- _WHAT YOU NEED TO DO_: Beginning at the line that contains "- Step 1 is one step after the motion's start", reproduce the entries below exactly, ending with the line that contains "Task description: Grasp". Omit each picture.

- _SOURCE MATERIAL_:
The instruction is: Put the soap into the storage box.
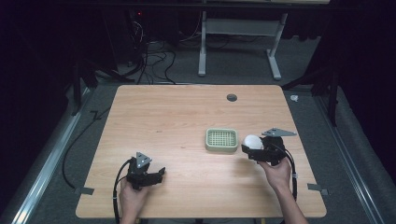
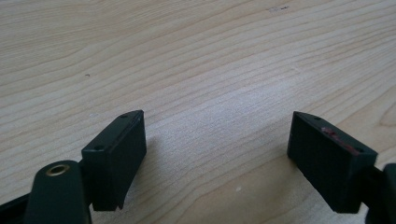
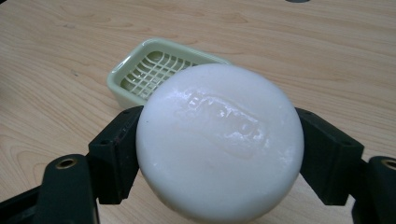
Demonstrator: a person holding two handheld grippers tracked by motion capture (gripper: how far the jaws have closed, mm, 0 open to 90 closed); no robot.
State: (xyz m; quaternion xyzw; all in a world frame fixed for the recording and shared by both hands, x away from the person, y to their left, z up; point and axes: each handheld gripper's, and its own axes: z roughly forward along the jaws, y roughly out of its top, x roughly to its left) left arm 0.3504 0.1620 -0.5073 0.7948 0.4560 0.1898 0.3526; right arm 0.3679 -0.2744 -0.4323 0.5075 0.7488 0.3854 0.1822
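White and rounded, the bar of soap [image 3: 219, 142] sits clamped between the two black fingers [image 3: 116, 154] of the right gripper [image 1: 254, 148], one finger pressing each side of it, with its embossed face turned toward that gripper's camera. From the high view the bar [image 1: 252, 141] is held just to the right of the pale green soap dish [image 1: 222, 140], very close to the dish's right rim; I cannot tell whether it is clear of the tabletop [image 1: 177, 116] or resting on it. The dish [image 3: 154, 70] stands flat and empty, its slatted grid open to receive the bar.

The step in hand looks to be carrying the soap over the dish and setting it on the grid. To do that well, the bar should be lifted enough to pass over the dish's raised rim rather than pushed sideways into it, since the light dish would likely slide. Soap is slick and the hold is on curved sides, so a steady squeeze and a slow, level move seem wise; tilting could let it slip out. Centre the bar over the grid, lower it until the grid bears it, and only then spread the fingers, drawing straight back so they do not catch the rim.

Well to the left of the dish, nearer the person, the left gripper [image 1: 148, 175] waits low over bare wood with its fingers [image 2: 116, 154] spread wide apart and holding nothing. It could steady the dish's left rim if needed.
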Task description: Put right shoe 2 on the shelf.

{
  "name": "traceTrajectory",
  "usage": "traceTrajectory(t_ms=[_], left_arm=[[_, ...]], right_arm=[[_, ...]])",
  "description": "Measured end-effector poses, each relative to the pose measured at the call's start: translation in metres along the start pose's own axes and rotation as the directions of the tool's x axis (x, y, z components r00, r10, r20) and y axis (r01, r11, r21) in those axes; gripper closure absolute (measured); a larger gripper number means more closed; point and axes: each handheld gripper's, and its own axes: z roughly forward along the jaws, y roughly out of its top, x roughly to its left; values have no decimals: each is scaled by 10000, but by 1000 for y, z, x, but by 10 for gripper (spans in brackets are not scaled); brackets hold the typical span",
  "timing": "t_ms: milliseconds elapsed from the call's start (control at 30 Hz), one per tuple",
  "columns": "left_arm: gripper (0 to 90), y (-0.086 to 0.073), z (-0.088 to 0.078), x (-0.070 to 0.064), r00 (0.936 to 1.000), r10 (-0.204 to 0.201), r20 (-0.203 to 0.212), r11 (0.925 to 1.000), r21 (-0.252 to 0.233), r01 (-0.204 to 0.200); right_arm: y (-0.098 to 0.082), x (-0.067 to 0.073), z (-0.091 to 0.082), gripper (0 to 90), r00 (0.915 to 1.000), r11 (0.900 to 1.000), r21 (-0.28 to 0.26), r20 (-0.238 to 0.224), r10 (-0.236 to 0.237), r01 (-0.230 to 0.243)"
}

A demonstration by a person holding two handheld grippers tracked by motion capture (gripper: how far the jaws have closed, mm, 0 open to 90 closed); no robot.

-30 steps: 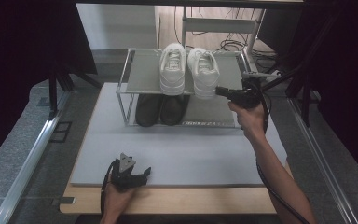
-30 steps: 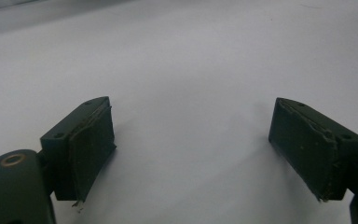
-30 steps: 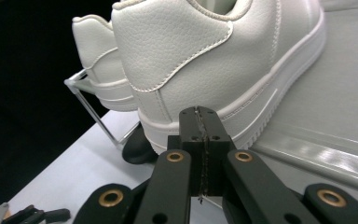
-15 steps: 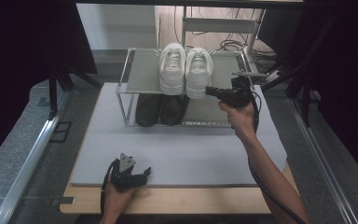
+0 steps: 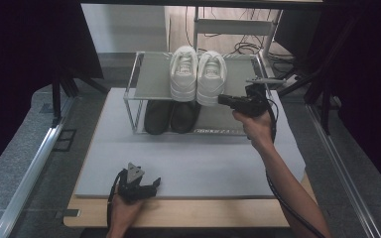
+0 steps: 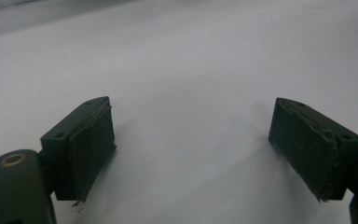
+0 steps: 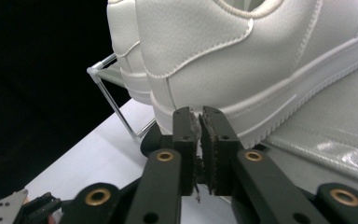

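My right gripper point(image 7: 199, 116) at heel of right white leather sneaker point(image 5: 211, 77) on top shelf of metal wire shoe rack point(image 5: 138, 84), jaws almost together and just been opening, nothing between them. Pair looks placed. My left gripper point(image 5: 149, 186) rests on tabletop point(image 5: 203, 163), jaws apart, empty.

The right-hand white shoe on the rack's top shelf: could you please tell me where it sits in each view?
High view: the right-hand white shoe sits top centre on the wire rack, the right gripper at its near end.
Left gripper view: not in it; grey mat between open jaws.
Right gripper view: upper middle and right, just beyond the gripper, whose jaws have just been opening slightly.
Shared landmark: the rack's corner.
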Motion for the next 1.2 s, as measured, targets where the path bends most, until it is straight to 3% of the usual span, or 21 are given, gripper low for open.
traceTrajectory(t_ms=[467,733,900,1200], left_arm=[[140,0,0,0,10000,-1,-6,10000,4,1],[140,0,0,0,10000,6,-11,10000,28,-6],[140,0,0,0,10000,2,-8,10000,29,-2],[140,0,0,0,10000,9,-5,10000,31,-9]], right_arm=[[-13,2,-14,578,9970,9971,208,244,-734,729],[-23,4,-26,460,9890,9898,191,429,-1418,1411],[-31,5,-35,413,9792,9805,393,569,-1948,1927],[-47,3,-48,337,9730,9747,672,755,-2180,2131]])
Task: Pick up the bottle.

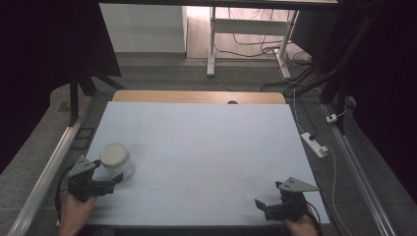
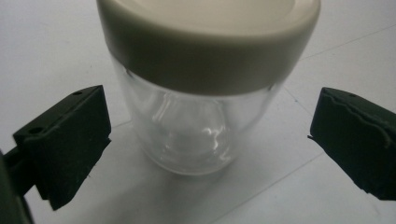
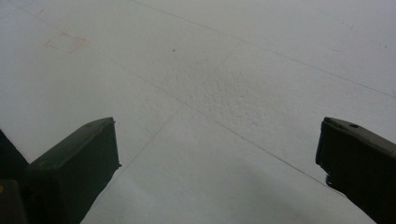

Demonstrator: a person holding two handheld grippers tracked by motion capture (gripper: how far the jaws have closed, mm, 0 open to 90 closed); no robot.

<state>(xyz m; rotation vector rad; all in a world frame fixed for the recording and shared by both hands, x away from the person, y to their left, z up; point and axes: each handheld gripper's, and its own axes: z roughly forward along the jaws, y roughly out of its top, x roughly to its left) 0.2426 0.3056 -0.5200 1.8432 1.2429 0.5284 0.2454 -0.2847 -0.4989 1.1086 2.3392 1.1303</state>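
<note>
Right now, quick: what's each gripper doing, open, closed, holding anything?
Left gripper: open, jaws either side of the clear jar with the cream lid, not touching it.
Right gripper: open, holding nothing, over the bare table.

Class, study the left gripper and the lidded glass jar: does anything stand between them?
Nothing visible does. The left gripper is open, its jaws either side of the glass jar with bare gaps and only the table beneath.

No text, label, brand, number or sign can be read anywhere, neither on the jar [image 2: 196,93] and its lid [image 2: 210,37] nor on the table [image 1: 206,142].
</note>
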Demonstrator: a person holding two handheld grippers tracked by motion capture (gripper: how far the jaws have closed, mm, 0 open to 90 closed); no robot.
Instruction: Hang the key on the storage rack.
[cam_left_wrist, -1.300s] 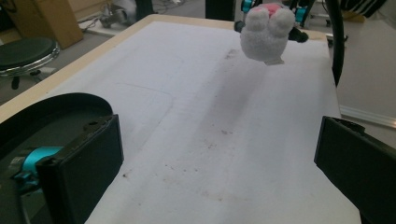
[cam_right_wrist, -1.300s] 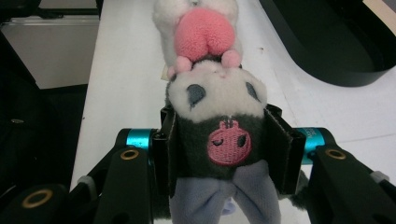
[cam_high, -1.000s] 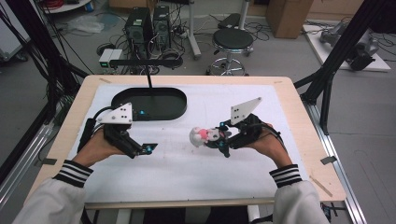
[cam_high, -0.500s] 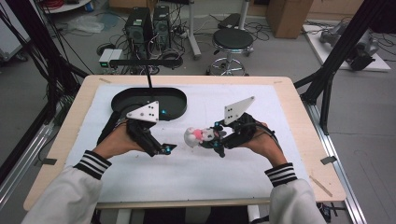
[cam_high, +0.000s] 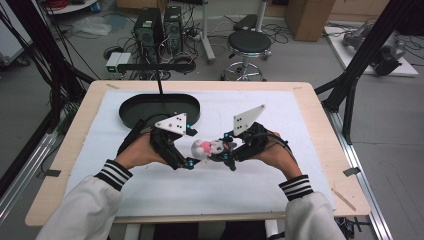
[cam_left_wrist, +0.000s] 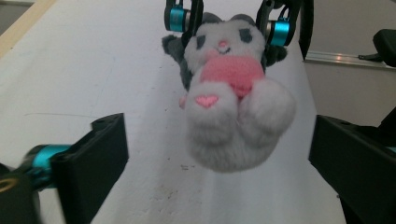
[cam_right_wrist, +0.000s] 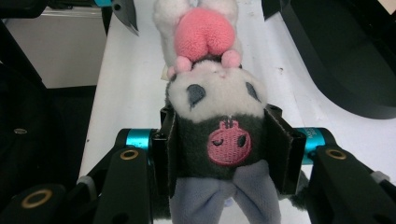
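Grey-and-white plush toy animal (cam_high: 207, 148) hugging a pink heart hangs just above the white-clothed desk (cam_high: 300, 130), its head clamped between the right gripper's (cam_high: 226, 152) fingers (cam_right_wrist: 280, 149). Facing it, the left gripper's (cam_high: 192, 162) fingers (cam_left_wrist: 100, 154) have just been closing, yet stand wide either side of the toy's feet, untouching.

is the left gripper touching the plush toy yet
Apart. In the left gripper view the left gripper has its jaws wide on either side of the plush toy, with white cloth showing in both gaps.
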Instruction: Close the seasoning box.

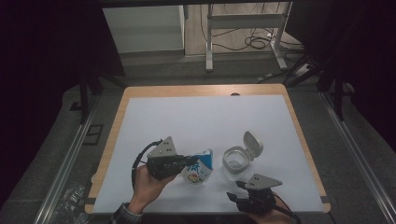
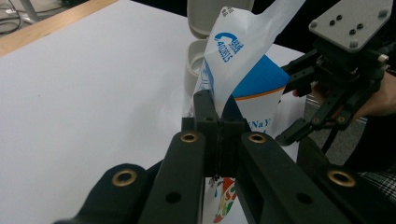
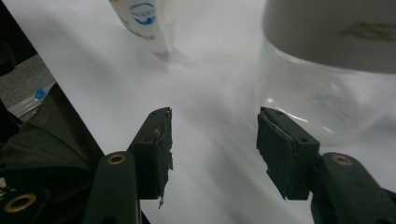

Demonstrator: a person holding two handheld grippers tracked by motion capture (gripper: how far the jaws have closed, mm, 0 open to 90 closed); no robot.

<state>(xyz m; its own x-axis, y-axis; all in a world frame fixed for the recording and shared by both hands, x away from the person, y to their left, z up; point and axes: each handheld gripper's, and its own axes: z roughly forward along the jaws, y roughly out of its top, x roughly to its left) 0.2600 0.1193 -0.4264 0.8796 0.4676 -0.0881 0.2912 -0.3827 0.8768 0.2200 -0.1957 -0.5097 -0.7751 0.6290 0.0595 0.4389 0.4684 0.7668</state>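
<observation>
Two tools: left tool [image 2: 218, 122] pinching pouch [image 2: 243, 60]; right tool [image 3: 214, 140] spread, beside jar [image 3: 327, 56]

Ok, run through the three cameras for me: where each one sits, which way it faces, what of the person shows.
High view: above the person's side, facing forward and down on the table; forearms and both hands show.
Left gripper view: rides the left gripper, looking along jaws shut on the bag; the other hand shows beyond.
Right gripper view: rides the right gripper, looking low across the table between open jaws at the jar.
Shared: bag and jar appear in all three.
</observation>
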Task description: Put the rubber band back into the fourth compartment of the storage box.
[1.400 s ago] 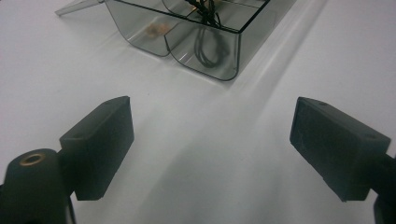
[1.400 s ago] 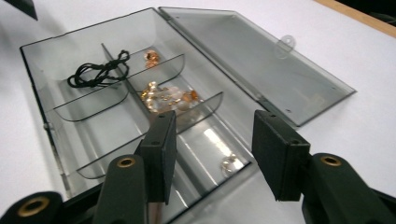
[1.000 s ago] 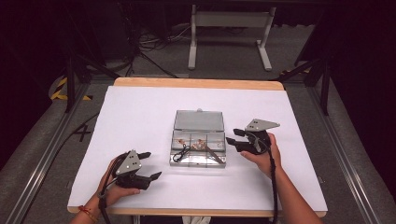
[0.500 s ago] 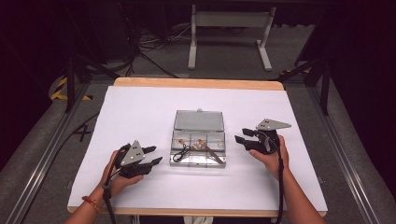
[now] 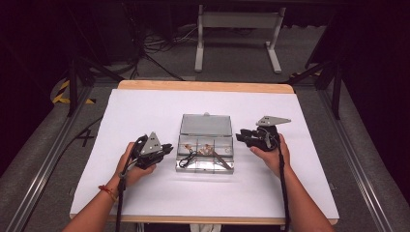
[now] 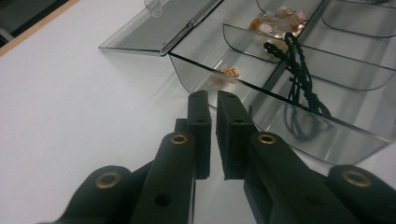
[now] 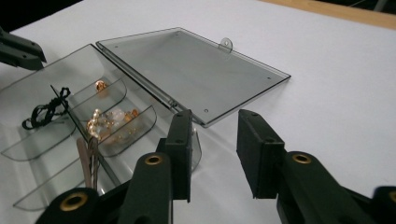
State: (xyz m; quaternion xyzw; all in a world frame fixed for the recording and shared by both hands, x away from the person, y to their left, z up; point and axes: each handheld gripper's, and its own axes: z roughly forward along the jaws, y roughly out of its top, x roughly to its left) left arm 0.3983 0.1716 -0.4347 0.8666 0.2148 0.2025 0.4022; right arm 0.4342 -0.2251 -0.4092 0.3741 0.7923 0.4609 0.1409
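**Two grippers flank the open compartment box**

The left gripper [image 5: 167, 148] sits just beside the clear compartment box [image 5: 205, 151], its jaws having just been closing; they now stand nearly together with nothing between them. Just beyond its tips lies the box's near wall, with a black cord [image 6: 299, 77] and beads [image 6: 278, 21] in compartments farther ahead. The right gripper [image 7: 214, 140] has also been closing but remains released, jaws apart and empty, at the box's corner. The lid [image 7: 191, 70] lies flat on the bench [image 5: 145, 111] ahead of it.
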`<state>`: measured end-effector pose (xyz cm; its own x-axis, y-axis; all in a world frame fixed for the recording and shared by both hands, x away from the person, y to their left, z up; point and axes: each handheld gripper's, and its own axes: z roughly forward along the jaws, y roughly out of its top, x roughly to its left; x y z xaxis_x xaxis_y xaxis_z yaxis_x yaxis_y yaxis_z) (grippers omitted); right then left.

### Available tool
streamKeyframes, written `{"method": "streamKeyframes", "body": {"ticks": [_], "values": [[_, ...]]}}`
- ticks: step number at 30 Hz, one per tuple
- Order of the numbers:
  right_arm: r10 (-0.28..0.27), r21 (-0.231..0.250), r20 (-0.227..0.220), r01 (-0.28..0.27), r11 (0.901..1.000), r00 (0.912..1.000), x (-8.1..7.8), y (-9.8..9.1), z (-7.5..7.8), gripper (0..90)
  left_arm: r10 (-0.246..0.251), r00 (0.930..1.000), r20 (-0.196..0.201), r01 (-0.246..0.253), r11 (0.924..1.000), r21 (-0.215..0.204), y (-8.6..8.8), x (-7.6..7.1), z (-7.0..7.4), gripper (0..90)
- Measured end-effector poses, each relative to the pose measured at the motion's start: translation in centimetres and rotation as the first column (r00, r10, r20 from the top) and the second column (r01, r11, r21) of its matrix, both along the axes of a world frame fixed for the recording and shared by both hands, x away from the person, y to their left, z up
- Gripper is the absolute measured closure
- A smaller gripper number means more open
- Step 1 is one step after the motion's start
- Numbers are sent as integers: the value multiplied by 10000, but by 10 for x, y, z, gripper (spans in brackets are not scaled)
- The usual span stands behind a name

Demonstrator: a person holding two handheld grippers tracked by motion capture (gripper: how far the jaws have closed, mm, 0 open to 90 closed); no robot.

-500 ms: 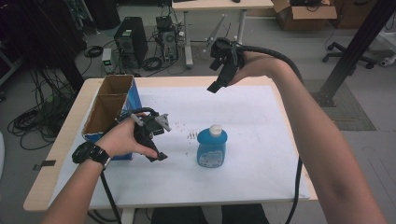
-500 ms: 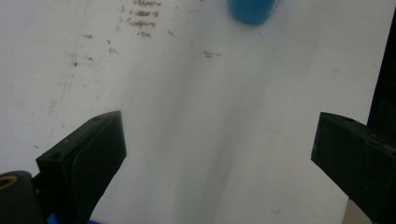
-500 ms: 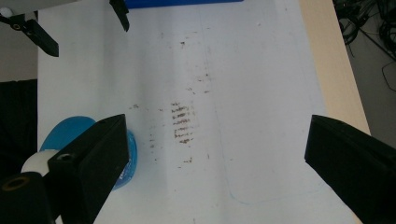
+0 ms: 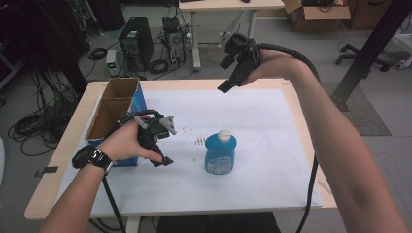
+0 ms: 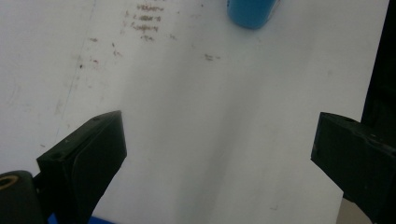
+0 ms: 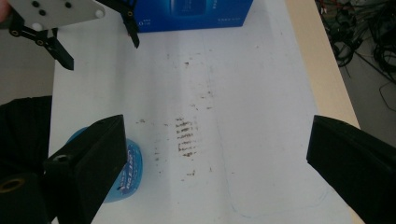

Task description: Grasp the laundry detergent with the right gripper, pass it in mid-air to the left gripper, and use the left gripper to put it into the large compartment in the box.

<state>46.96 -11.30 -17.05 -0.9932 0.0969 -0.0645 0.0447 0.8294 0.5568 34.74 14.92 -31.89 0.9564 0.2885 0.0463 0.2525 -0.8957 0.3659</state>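
A blue bottle (image 4: 220, 153) with a white cap stands upright on the white mat near the table's middle. My left gripper (image 4: 163, 148) hovers low just left of it, jaws open and empty, next to an open cardboard box (image 4: 114, 109) with blue sides. In the left gripper view my left gripper (image 5: 217, 144) frames bare mat, with the bottle's base (image 5: 252, 11) at the top. My right gripper (image 4: 225, 75) hangs open above the table's far edge. In the right gripper view my right gripper (image 6: 217, 154) looks down on the bottle (image 6: 128, 170), the box (image 6: 196, 14) and the left gripper (image 6: 70, 28).
Dark smudges (image 4: 199, 141) mark the white mat (image 4: 272, 170) between box and bottle. The wooden table rim (image 4: 311, 131) runs along the right. Computer towers (image 4: 133, 41), cables and another table stand on the floor beyond the far edge.
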Motion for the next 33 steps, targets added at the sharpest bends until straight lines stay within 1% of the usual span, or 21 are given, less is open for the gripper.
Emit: {"method": "streamKeyframes", "body": {"ticks": [1,2,3,4,5,6,7,8,12,13,18,20,21,22,23,26,30,32,33], "values": [[36,105,-1,-36,9999,10000,-1,-2,1,48,13,10000,-16,-13,10000,-26,0,0,0,38],[77,326,0,-76,9994,10000,-3,-7,5,44,13,10000,-27,-13,10000,-2,0,0,0,38],[77,326,0,-76,9994,10000,-3,-7,5,44,13,10000,-27,-13,10000,-2,0,0,0,38],[79,464,-14,-78,9989,10000,-5,-10,6,44,16,10000,-42,-16,10000,-23,0,0,-1,38],[92,738,-11,-91,9972,10000,-7,-15,9,42,10,10000,-49,-10,10000,-13,-1,0,-1,39],[127,871,9,-127,9961,9999,-8,-18,11,41,-18,10000,-16,18,10000,-22,-1,0,-1,39],[127,871,9,-127,9961,9999,-8,-18,11,41,-35,10000,-25,35,10000,-35,-1,-1,-2,39],[144,967,-17,-142,9952,9999,-10,-21,12,40,-7,10000,-14,7,10000,-51,-1,-1,-2,39],[192,1363,72,-200,9905,9998,-16,-32,15,38,63,10000,-51,-63,10000,-31,0,-2,-3,39],[259,1607,119,-275,9866,9996,-20,-38,16,37,63,10000,-56,-63,10000,-35,0,-2,-3,39],[263,1774,244,-303,9837,9994,-28,-49,16,34,110,9999,11,-109,9999,-126,-1,-4,-1,38],[342,1927,188,-371,9806,9992,-30,-54,14,35,118,9999,27,-117,9998,-169,-1,-5,-1,38],[294,2014,207,-330,9790,9994,-33,-59,13,32,71,10000,63,-70,9999,-149,-2,-5,-1,37],[294,2014,207,-330,9790,9994,-33,-59,13,32,75,9999,67,-74,9998,-166,-2,-6,-1,37],[270,2012,223,-309,9791,9994,-36,-63,10,32,103,9999,62,-102,9998,-167,-2,-6,-1,38],[254,2059,289,-308,9781,9993,-38,-67,6,31,133,9999,41,-132,9997,-221,-3,-8,-1,37],[238,2156,269,-290,9761,9994,-43,-76,-1,30,121,9999,31,-121,9996,-238,-3,-9,-3,38],[287,2206,309,-348,9747,9991,-48,-82,-8,29,102,9999,43,-101,9996,-279,-4,-10,-3,38],[287,2206,309,-348,9747,9991,-48,-82,-8,29,98,9999,53,-97,9996,-280,-4,-10,-2,38]]}}
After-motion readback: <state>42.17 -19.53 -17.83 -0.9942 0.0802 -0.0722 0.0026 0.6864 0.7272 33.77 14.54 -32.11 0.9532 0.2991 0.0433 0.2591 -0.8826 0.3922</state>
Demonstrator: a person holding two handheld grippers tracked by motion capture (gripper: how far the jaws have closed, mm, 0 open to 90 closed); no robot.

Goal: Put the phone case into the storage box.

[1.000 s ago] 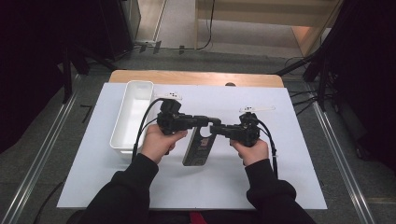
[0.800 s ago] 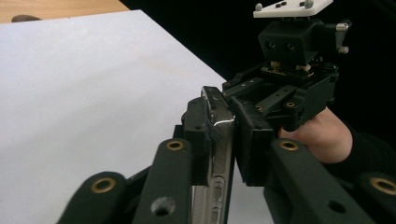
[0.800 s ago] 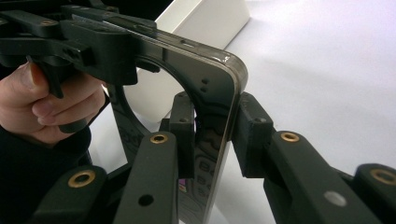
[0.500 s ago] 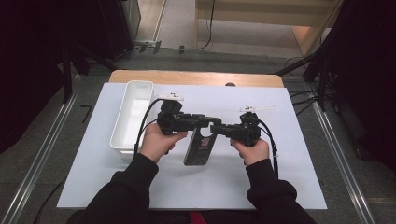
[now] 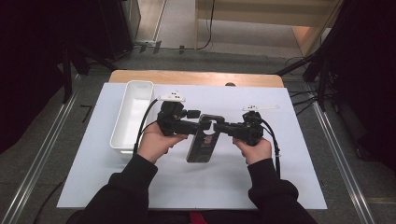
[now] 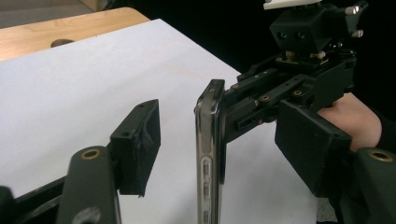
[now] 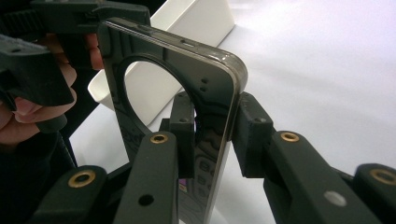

- _SOLUTION TO THE EXERCISE_:
- Step 1 is one step after the motion's start
- Numbers are sent as integers: the value multiplied by 10000, but by 10 for x, y, z, gripper (spans in brackets are not scaled)
- The usual span stands behind a name

Demonstrator: a person holding two handheld grippers tracked by motion capture (gripper: how far the jaws have closed, mm, 0 open to 90 closed); no robot.

-500 ms: 
-500 ms: 
-500 ms: 
+0 ms: 
+0 ms: 
+0 ms: 

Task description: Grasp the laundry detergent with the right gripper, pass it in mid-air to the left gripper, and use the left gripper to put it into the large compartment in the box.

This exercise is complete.